8. Not Employment Contract. Nothing in this Agreement shall confer upon Optionee any right to
continue in the employ of the Company or shall interfere with or restrict in any way the rights of
the Company, which are hereby expressly reserved, to terminate Optionee’s Continuous Service at any
time for any reason whatsoever, with or without cause, subject to the provisions of applicable law.

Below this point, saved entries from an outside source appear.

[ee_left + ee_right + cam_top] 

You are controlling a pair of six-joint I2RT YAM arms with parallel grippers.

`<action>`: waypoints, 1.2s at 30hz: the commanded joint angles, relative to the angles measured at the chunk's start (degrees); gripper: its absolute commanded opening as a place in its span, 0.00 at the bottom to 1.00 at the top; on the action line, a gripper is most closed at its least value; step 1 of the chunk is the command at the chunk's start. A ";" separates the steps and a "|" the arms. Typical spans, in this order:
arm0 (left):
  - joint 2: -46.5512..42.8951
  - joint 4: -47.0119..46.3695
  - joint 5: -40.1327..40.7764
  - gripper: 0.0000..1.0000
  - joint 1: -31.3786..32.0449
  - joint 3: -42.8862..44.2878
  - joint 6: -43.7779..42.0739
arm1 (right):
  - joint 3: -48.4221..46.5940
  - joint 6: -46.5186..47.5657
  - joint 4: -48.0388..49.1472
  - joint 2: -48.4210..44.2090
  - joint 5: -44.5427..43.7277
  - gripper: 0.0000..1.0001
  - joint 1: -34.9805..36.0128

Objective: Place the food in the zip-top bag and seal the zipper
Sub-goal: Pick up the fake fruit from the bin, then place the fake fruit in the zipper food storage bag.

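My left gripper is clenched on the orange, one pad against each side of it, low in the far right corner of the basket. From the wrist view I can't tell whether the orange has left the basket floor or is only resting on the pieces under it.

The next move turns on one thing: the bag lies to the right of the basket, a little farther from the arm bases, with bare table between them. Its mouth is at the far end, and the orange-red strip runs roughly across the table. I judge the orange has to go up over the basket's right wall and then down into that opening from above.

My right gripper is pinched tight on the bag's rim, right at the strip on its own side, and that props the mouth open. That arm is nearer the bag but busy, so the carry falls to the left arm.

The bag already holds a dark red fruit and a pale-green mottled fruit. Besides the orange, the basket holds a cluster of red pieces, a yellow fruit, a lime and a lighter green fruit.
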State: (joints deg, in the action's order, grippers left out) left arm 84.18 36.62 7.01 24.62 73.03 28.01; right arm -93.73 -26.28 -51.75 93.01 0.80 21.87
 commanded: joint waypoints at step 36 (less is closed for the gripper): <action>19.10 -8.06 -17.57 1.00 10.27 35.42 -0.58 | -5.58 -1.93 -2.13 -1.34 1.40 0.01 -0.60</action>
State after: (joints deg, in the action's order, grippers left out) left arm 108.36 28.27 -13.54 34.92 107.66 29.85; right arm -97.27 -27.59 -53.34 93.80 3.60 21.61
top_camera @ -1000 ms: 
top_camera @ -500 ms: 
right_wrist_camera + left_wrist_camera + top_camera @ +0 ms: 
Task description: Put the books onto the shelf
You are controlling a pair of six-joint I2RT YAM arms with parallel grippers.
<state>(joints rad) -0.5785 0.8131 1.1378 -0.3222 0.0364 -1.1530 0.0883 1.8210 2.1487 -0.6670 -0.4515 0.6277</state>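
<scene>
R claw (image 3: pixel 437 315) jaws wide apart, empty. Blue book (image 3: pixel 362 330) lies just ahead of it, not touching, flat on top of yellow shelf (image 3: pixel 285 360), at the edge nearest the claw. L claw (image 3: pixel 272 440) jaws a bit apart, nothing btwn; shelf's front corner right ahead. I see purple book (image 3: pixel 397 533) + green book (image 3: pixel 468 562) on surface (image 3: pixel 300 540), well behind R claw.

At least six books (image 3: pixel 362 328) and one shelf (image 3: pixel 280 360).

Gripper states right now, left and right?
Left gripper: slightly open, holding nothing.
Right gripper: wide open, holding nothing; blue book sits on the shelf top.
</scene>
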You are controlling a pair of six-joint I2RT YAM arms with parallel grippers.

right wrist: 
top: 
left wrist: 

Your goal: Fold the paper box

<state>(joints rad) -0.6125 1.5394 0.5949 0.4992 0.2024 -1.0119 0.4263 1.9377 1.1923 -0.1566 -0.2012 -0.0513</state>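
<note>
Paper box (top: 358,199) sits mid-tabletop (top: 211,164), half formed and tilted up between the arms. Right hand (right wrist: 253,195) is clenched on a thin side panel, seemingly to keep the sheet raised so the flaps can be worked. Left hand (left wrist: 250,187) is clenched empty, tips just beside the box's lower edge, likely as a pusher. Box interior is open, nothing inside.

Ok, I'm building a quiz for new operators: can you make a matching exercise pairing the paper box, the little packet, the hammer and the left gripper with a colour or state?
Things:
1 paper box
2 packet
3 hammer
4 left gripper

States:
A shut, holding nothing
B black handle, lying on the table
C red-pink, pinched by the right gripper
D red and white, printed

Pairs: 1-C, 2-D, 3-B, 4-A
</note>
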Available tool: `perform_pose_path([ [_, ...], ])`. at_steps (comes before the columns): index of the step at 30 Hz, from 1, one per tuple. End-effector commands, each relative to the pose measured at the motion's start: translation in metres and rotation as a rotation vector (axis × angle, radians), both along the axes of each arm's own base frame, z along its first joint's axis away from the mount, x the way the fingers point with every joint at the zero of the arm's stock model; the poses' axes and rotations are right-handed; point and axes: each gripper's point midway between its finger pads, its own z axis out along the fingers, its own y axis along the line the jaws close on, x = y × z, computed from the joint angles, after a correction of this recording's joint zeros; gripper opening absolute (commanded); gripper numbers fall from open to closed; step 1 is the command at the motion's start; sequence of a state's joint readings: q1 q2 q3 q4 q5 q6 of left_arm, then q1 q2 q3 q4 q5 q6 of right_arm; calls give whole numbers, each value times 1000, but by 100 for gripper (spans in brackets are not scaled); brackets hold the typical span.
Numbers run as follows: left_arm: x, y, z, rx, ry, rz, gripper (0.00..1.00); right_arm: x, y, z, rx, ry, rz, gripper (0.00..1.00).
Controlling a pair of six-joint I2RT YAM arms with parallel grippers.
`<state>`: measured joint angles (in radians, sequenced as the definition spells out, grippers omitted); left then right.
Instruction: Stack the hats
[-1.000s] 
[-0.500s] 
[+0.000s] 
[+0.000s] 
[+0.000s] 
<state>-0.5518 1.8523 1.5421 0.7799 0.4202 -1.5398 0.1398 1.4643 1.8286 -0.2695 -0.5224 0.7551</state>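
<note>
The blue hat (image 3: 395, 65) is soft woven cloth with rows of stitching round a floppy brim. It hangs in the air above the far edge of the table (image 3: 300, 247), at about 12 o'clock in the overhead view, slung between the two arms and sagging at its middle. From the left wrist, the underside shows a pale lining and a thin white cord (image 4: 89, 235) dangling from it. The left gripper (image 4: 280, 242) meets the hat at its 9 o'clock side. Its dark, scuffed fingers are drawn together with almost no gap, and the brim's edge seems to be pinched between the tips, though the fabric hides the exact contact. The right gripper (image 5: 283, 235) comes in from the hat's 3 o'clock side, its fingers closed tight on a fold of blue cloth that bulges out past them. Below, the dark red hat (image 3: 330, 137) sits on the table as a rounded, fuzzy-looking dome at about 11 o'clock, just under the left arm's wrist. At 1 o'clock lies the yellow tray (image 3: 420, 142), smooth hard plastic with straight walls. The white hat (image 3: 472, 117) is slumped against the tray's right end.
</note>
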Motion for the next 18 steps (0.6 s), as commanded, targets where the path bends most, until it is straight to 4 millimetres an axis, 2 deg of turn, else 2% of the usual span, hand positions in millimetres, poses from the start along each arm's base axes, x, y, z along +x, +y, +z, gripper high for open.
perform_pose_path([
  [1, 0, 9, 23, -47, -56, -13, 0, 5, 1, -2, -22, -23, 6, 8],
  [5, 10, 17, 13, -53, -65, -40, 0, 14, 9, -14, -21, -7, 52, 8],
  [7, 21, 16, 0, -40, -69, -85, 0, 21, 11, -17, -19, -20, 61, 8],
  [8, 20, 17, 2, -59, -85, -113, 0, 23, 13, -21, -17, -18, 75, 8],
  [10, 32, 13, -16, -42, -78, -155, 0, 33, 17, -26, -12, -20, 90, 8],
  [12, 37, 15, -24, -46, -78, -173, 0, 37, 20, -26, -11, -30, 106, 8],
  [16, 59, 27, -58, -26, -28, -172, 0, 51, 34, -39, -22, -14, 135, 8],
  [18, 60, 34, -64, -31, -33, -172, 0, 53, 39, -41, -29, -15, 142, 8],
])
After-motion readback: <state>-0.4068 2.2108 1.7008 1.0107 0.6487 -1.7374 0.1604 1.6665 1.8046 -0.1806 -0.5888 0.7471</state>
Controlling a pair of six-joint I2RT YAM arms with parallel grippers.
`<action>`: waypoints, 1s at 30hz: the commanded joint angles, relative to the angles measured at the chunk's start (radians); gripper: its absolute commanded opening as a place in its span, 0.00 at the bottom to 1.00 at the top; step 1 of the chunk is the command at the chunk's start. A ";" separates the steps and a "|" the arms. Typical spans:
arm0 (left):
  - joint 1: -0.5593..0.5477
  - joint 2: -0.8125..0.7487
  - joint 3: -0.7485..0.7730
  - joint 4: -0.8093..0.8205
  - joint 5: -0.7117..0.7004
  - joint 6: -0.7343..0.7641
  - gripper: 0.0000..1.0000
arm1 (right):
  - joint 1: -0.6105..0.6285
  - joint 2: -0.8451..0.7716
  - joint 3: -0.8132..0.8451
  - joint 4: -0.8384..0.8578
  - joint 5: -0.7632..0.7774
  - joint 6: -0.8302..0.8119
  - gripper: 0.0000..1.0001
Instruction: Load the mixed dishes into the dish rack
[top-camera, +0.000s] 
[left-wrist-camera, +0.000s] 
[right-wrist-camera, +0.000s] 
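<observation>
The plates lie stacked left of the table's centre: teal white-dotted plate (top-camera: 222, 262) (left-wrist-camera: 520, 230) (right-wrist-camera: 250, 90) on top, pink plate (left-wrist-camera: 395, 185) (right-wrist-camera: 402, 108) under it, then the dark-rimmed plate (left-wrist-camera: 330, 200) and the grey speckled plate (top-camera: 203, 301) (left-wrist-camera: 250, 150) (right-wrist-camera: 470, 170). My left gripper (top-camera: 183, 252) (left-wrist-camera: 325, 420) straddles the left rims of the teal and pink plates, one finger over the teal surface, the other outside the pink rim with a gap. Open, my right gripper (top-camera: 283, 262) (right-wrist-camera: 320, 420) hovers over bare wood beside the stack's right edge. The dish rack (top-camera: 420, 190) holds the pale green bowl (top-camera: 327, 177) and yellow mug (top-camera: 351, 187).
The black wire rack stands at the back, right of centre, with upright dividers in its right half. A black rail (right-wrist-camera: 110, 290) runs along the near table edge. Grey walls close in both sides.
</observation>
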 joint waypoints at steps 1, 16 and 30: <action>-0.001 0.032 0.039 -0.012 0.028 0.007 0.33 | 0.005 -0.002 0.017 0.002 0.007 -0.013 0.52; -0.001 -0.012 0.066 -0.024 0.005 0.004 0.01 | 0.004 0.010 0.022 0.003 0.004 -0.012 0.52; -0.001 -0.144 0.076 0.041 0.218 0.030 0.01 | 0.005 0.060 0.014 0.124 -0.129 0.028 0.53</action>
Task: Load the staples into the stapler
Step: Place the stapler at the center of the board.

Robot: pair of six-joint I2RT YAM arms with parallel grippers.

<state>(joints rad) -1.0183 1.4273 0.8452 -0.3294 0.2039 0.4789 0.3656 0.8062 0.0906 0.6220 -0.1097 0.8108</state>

9. Tax Consequences Generally. Optionee acknowledges that Optionee may suffer adverse tax
consequences as a result of Optionee’s exercise of the Option. Optionee acknowledges that the
Company advises that Optionee consult with Optionee’s tax advisers in connection with any exercise
of the Option or disposition of the Shares receivable upon exercise of the Option. Optionee agrees
that Optionee is not relying on the Company for any tax advice with respect to the acceptance or
exercise of the Option, the disposition of any Shares Optionee may acquire upon exercise of the
Option or otherwise. Any adverse consequences incurred by an Optionee with respect to the use of
shares of Common Stock to pay any part of the aggregate Exercise Price or of any tax in connection
with the exercise of an Option, including, without limitation, any adverse tax consequences arising
as a result of a disqualifying disposition within the meaning of Section 422 of the Code shall be
the sole responsibility of Optionee.
10. Adjustments in Acquisitions.
In accordance with the provisions of Section 8.2(a) of the Plan, the Option will Accelerate in full
in the event of an Acquisition constituting a Change of Control if Optionee remains employed by the
Company or one of its Affiliates as of the closing date of such Acquisition, and the Option is not
assumed or replaced by the successor or acquiring entity or the entity in control of such successor
or acquiring entity in accordance with Section 8.2 (referred to for purposes of this section as the
“Acquirer”); provided, however, that, even if the Option is assumed or replaced by the
Acquirer, 50% of any unvested portion of the Option shall be deemed to have vested as of the
closing date of such Acquisition and the remaining unvested portion of the Option (after taking
into account the foregoing) shall vest ratably by month over the 12-month period beginning on the
closing of such Acquisition, subject to Optionee’s Continuous Service. Otherwise, the Option will
not Accelerate in the event of an Acquisition. In this regard, if Optionee is offered employment or
some other continuing role by or on behalf of the Acquirer, including but not limited to,
continuing employment with the Company, and in connection therewith, the Acquirer offers to assume
or replace the Option, the Option will not Accelerate if Optionee does not accept the offer. For
clarification, the Option will Accelerate in full in the event of an Acquisition constituting a
Change of Control even if Optionee does not remain employed by the Company or one of its Affiliates
as of the closing date of such Acquisition if Optionee is the subject of an Involuntary Termination
prior to such Acquisition and such Involuntary Termination is directly connected with or the result
of such Acquisition.
If, following a Change of Control in which the Option has been assumed by the successor or
acquiring entity as of the closing date of such Change of Control, in the event of Optionee’s
Involuntary Termination of employment within 12 months after the closing date of such Change of
Control the vesting of the assumed Option shall be accelerated such that the Option will so vest as
of the effective date of such Involuntary Termination with respect to all Shares that would have
become vested during such 12-month period but for the Change of Control and Involuntary Termination
(assuming Optionee’s Continuous Service). An “Involuntary Termination” is one that occurs by reason
of dismissal for any reason other than Misconduct or of voluntary resignation following: (i)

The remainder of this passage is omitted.